Jimmy Barnes: I wouldn't be where I am if it weren't for Billy Thorpe

The Cold Chisel singer so idolised Thorpe that, in 1972, he ran away from home to watch him perform

Jimmy Barnes: ‘Billy was the ultimate delinquent and I had a lot to do if I was going to be like him.’
Jimmy Barnes: ‘Billy was the ultimate delinquent and I had a lot to do if I was going to be like him.’ Photograph: Stephanie Barnes

Most people I know think that I’m crazy – but anybody who actually knew Billy Thorpe didn’t think that.

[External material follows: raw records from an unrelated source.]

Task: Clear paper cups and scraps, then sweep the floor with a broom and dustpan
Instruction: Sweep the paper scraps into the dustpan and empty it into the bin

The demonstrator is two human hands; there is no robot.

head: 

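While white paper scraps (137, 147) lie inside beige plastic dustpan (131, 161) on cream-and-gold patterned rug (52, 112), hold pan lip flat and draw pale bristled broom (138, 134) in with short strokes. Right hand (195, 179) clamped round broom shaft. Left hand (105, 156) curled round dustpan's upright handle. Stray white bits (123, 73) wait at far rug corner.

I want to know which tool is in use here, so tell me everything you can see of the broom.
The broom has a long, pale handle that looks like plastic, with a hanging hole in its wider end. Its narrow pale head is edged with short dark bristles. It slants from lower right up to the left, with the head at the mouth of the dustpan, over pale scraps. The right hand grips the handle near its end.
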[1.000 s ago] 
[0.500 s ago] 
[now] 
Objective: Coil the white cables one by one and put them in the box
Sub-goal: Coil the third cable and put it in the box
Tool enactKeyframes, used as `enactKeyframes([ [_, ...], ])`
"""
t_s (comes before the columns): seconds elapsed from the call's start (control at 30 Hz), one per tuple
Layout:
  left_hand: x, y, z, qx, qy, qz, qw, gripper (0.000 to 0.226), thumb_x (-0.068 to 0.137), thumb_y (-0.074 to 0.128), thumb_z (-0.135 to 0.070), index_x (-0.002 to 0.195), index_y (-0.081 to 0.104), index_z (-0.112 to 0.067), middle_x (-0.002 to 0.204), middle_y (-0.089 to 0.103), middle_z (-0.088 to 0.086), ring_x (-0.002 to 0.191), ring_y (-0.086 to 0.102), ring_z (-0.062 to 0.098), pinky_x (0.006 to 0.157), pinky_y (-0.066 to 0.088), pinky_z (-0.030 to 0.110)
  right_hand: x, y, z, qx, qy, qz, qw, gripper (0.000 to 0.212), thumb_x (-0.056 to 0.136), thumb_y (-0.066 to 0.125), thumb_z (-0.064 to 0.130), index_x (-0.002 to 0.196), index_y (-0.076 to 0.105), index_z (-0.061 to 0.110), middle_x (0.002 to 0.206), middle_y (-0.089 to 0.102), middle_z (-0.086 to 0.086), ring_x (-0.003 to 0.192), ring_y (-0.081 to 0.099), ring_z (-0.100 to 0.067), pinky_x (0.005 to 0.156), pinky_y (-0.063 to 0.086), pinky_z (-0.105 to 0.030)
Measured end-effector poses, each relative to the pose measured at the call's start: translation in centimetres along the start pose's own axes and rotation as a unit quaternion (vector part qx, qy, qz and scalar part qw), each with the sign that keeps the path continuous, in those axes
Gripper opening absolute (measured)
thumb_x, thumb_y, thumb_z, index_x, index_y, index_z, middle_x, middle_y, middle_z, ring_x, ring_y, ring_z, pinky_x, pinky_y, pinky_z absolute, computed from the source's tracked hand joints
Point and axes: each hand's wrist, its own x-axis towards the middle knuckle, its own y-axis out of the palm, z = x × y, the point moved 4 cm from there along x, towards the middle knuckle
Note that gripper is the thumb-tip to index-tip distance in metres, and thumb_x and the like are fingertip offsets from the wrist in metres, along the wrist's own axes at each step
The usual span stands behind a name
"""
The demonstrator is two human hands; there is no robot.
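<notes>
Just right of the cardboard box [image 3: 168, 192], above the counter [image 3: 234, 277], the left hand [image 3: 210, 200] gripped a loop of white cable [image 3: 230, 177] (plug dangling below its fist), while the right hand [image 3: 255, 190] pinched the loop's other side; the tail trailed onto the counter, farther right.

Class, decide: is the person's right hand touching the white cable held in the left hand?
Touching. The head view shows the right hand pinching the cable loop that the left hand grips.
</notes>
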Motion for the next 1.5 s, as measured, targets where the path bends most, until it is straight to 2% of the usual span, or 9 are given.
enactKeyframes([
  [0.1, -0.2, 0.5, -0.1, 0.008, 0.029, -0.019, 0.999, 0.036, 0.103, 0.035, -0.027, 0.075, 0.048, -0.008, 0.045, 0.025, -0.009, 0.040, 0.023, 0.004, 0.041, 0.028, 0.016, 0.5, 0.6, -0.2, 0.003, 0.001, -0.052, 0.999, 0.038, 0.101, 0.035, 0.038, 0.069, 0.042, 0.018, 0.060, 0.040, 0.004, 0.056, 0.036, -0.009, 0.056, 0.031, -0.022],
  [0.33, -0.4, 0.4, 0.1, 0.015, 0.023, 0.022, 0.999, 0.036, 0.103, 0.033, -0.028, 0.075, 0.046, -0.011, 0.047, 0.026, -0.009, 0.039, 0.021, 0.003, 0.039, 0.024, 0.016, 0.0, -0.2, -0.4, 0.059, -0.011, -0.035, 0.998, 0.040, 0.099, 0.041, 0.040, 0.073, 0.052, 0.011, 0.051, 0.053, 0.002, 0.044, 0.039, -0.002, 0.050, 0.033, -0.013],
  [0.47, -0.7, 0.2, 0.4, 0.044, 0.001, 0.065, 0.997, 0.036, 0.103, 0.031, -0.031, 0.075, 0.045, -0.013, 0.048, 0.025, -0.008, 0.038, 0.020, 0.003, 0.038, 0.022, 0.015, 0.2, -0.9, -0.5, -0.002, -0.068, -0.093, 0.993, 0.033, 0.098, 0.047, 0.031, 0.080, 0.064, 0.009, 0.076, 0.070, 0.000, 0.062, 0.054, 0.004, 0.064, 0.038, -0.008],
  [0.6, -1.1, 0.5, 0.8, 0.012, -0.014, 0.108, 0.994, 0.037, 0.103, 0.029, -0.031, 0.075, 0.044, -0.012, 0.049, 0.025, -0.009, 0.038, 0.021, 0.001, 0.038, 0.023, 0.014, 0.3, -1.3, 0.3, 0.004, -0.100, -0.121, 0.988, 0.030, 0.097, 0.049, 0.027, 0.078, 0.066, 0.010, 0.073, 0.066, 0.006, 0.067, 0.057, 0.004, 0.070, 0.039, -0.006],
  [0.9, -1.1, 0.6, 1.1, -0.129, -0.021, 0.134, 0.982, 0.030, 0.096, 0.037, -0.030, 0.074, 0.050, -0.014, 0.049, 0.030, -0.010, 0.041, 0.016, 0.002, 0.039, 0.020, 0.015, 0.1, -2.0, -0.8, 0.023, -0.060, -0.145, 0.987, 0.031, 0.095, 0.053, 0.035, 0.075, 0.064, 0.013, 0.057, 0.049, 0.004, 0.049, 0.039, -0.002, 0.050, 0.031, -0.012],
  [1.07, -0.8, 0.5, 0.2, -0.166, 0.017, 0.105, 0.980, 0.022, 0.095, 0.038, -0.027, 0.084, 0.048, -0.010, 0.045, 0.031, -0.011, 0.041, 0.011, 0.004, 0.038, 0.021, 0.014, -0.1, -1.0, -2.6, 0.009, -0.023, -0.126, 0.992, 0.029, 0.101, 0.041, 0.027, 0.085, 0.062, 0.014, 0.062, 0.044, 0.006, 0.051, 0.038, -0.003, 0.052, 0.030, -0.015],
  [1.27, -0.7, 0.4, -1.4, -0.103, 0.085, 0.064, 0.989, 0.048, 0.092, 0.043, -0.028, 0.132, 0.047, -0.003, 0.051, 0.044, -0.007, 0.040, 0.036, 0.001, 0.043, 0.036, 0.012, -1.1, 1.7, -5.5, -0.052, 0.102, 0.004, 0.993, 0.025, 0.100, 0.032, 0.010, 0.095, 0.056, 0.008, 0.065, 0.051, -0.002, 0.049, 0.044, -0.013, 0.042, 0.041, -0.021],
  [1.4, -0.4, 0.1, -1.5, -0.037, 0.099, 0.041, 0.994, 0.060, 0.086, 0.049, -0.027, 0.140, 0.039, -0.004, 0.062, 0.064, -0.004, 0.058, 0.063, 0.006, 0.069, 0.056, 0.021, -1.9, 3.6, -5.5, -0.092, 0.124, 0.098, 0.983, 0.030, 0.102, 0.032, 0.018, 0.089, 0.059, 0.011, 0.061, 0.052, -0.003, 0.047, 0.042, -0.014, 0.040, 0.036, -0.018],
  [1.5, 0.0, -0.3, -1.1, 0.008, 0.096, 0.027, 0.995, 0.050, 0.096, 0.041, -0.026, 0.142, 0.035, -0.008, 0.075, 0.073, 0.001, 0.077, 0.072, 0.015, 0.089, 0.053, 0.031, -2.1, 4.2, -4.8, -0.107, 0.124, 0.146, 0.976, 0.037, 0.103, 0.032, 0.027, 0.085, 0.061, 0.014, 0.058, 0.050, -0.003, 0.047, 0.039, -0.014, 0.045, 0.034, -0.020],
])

When I was a young kid growing up in Adelaide he was a big pop star – a well-dressed, nice young guy seen on television every week. Mums liked him. He was one of the biggest stars in the country and he moved to Australia from Britain just like I did. Sitting there watching him sing on the telly, I wondered what it would feel like to be that lucky. But back then it seemed luck was never on my side. I was just dreaming.

The next time I saw him he had changed. In just a couple of years he had thrown away the nice suits, grown his hair and turned into the loudest and hardest rocking singer in the country. This time I knew it had nothing to do with luck; he had taken life by the throat and was squeezing everything he could out of it. This was what I wanted to do. Fuck luck, I was going to shape my own destiny just like Billy.

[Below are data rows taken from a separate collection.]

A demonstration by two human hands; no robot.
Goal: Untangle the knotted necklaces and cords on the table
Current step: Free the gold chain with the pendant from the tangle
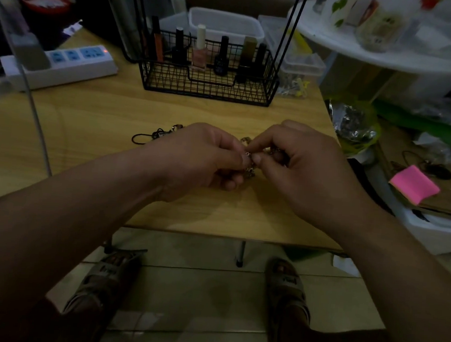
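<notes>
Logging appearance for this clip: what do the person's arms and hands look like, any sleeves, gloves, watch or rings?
Both hands are bare: the left hand and right hand wear no gloves. The left forearm and right forearm are uncovered to the frame edge, no sleeve showing. No watch or bracelet shows on either wrist. In this dim light a thin ring cannot be ruled out.

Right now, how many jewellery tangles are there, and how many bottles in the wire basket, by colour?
Jewellery tangles: 2, a held tangle pinched by the left hand and right hand, a loose tangle on the table
Black bottles: 3
Pink bottle: 1
Orange tube: 1
Gold tube: 1
Total: 8
</notes>
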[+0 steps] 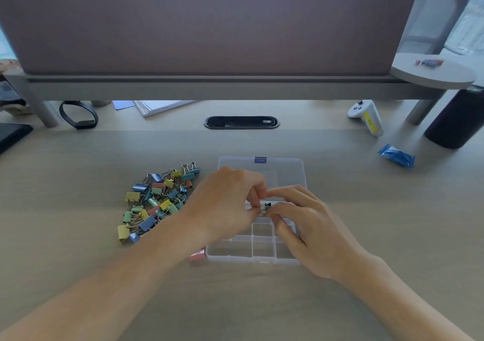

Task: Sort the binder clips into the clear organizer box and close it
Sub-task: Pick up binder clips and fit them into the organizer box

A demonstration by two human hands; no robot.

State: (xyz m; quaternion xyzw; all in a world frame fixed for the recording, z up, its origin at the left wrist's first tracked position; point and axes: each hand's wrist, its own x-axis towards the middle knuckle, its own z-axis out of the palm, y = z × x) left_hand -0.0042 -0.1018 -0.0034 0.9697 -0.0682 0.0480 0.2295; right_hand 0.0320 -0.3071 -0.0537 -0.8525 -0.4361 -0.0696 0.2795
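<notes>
A clear organizer box [235, 254] lies open on the desk, its lid [285, 169] folded back with a blue latch at the far edge. A pile of coloured binder clips [157, 199] lies left of it. One pink clip [197, 256] sits at the box's near-left corner. My left hand [225, 204] and my right hand [301, 223] meet over the box's compartments. Both pinch one small green binder clip [265, 208] between their fingertips. The visible compartments hold nothing that I can make out.
A white controller [366, 115] and a blue packet [396, 155] lie at the far right beside a dark cylinder [455, 121]. A black band [78, 114], papers [159, 106] and a cable slot [241, 122] sit at the back under a shelf.
</notes>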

I used to sneak into the Octagon, the local dance hall in Elizabeth, and watch Billy tear the paint off the walls. Girls would be screaming and fainting every time he moved his leg. Every bloke in the place almost put their necks out as they tried to copy the way he moved when he played guitar. Billy was The King.

In 1972, I climbed out of my bedroom window and ran away from home with my older sister and her friends, to go to the infamous Sunbury rock festival. I lay for eight hours in the back of a station wagon on top of their camping gear, breathing in the smoke that billowed from each of them as they passed around joint after joint. They talked about Billy Thorpe and how great it was going to be to see him live at a fucking rock festival. I was high on life. They were just high.

To cut a long story short, I got to the festival, was given a handful of pills and ended up in a hospital tent for two days. Eventually I woke up and walked back to the place where I had left my sister. She hadn’t even noticed I was gone. I sat down and drew a deep breath just as Billy walked on stage and screamed out the opening line to Be-Bop-A-Lula. At that point, it was the best day of my life.

When he finished we jumped in the car and drove all the way back to Adelaide. It was like a dream. But dreams must end and I had go back home. Back to my life as a garden variety juvenile delinquent. Billy was the ultimate delinquent and I had a lot to do if I was going to be like him.

I tried to see every show that Billy did when he came through Adelaide. As a 16-year-old I even managed to get into a couple of his gigs at the wildest pub in Australia, the Largs Pier Hotel. There was a bouncer on the door they called “The Beast”, who could tell I was a music fan, and he let me in. He was too busy throwing big ugly tattooed blokes through plate glass windows to bother about some kid. I would go right to the front of the stage and watch Billy’s every move. Watching and learning.

I noticed at one of these gigs that there seemed to be too many amplifiers for the room. If they were all working there would have been no back wall left on the pub, so I asked one of Billy’s roadies about it. He told me that there were one or two amps that Billy needed and the rest were just there for show. It was smoke and mirrors to keep the punters guessing.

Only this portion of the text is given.